Loved this film. Helen Hunt directs it and plays a woman called April who is refreshingly real as a woman of 39 who loses a child of a husband (Matthew Broderick), wants a proper child of her own and has her birth mother (Bette Midler) turn up out of the blue.
There's none of that Hollywood face-concrete, long-shots and clever lighting to cover up that fact that Hunt (in her 40's I gather) has lines and isn't 20 anymore. And then there's Colin Firth (divorced husband who fancies her) - who's more dishevelled than D'Arcy-like. Things are unpredictable, messy, and humiliating, children have tantrums and get sore ears, people have 'break-up' sex .... just like real life. The dialogue is great. Oh and watch for a cameo by Salman Rushdie (I kid you not).

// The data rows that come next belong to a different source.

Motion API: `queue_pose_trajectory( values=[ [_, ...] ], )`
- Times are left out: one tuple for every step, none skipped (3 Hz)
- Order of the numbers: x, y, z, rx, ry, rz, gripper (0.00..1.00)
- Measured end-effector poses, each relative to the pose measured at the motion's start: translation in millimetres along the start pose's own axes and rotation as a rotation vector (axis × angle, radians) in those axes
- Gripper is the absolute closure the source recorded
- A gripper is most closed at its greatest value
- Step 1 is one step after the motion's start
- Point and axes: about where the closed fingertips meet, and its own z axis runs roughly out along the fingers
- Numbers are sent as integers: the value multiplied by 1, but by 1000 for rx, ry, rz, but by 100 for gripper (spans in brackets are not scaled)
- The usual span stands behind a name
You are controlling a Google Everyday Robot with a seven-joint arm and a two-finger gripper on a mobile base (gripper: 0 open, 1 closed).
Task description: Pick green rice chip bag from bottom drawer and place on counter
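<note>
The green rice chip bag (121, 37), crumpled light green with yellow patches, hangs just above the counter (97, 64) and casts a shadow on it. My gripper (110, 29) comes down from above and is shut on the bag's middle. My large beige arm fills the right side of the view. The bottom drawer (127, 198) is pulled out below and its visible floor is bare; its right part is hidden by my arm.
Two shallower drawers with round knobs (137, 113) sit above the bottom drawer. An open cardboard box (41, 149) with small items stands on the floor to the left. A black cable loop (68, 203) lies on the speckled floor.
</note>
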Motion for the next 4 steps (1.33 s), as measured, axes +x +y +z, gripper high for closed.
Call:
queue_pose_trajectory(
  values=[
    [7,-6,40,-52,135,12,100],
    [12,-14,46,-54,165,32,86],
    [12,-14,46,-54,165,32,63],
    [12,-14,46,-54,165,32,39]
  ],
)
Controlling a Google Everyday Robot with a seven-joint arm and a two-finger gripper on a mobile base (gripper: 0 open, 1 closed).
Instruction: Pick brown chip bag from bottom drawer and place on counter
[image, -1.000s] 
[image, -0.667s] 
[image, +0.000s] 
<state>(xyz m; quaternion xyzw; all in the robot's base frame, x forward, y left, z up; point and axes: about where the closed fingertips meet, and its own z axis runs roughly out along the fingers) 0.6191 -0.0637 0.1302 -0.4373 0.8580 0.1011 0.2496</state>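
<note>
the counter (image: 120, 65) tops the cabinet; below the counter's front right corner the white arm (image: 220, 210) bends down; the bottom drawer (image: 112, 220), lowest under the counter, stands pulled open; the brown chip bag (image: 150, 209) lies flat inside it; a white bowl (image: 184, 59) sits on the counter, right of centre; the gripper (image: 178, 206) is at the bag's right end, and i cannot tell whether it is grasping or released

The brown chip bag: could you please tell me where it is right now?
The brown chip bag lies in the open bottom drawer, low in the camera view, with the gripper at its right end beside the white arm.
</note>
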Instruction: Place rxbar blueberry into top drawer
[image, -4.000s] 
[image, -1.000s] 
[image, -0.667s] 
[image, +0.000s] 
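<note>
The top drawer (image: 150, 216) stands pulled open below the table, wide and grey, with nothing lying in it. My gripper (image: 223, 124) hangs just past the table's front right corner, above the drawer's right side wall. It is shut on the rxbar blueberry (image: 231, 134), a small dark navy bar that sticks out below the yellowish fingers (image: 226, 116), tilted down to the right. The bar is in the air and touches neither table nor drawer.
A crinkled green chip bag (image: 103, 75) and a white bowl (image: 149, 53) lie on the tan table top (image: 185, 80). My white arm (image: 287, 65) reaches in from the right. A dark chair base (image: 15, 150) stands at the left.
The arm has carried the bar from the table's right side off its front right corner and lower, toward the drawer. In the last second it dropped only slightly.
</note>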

In terms of story-telling, I was impressed with the compression at the start of the movie with four scenes: the wedding, the dodgem cars, the mother in hospital and the 'I've made a mistake' scene summing up a stack of stuff about both April's problematic upbringing and her failed marriage.
Some things are glanced at rather than explored in a way that happens with movies that come from books (Elinor Lipman wrote this one), but generally at the end you feel like you've had a complex and satisfying meal rather than the cardboard snacks too often served up at the movies these days.